_THE PROBLEM:_ Give the lines of the material verbatim, from the first line to the line with "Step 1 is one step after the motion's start", including both.

=== Begin Enclosure ===

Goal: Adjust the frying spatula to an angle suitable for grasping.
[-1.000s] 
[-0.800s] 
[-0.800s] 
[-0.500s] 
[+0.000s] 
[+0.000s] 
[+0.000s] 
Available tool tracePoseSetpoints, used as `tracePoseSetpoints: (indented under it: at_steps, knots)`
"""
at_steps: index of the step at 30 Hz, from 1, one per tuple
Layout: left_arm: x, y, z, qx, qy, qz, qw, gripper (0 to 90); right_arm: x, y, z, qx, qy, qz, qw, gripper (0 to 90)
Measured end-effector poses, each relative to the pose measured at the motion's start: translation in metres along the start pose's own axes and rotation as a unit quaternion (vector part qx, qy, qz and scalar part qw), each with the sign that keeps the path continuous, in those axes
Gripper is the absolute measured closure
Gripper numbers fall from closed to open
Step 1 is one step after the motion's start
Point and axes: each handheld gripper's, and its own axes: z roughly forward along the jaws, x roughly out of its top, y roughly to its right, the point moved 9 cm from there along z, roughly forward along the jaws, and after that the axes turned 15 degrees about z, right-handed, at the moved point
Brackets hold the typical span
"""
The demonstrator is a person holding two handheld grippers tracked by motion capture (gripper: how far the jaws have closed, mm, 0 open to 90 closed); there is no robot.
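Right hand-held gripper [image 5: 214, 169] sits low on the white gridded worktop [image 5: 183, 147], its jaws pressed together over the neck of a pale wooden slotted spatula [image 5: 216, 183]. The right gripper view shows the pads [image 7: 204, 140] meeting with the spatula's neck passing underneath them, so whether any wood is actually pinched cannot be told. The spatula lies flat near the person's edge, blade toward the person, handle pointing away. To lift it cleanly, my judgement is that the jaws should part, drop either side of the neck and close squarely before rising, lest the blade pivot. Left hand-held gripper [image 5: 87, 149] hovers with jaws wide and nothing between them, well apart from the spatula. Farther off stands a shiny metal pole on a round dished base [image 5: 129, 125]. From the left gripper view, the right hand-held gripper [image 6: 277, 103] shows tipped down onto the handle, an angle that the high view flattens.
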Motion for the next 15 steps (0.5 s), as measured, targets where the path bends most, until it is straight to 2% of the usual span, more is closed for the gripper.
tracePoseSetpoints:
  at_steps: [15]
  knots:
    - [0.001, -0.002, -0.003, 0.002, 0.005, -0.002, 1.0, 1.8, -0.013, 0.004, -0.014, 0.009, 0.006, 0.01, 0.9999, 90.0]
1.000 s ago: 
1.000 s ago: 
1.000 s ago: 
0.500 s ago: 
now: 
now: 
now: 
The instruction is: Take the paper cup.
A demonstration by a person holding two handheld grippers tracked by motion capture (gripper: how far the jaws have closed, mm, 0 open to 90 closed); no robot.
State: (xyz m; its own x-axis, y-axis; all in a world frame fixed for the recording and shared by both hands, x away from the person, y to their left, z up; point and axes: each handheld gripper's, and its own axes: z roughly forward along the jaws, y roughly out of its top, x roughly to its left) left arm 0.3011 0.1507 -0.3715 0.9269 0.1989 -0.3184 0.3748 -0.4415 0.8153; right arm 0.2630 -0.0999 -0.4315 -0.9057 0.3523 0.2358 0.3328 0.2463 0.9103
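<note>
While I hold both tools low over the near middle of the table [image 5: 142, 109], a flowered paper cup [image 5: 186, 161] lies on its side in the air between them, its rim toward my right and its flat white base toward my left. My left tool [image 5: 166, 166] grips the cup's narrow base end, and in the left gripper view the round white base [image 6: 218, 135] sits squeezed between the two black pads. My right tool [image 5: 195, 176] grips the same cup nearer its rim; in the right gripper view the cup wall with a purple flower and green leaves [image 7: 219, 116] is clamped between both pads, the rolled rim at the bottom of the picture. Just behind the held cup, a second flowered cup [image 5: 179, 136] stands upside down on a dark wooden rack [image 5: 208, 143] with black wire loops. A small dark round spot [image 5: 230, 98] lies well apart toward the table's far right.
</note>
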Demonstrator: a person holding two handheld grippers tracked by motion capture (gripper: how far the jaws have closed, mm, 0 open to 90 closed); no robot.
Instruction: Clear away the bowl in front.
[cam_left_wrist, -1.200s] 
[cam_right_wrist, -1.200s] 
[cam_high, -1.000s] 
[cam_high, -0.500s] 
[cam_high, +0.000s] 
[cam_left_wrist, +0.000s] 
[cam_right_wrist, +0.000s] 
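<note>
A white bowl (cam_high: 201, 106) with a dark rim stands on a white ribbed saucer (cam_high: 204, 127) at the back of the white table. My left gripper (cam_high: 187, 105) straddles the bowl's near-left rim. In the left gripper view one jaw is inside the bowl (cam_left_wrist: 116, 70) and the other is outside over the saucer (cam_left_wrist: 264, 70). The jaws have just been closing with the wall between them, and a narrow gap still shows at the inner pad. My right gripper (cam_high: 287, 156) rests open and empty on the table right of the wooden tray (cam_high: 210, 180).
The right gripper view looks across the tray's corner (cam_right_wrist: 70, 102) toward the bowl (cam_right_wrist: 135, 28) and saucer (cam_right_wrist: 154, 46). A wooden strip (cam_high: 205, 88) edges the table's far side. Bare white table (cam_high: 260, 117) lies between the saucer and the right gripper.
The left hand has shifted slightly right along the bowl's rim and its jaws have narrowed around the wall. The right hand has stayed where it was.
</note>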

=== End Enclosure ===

_ANSWER BELOW:_
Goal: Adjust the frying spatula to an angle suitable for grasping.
[-1.000s] 
[-0.800s] 
[-0.800s] 
[-0.500s] 
[+0.000s] 
[+0.000s] 
[+0.000s] 
Available tool tracePoseSetpoints, used as `tracePoseSetpoints: (indented under it: at_steps, knots)`
"""
at_steps: index of the step at 30 Hz, from 1, one per tuple
Layout: left_arm: x, y, z, qx, qy, qz, qw, gripper (0 to 90); right_arm: x, y, z, qx, qy, qz, qw, gripper (0 to 90)
Measured end-effector poses, each relative to the pose measured at the motion's start: translation in metres along the start pose's own axes and rotation as a unit quaternion (vector part qx, qy, qz and scalar part qw), each with the sign that keeps the path continuous, in those axes
Gripper is the absolute measured closure
Gripper numbers fall from closed to open
Step 1 is one step after the motion's start

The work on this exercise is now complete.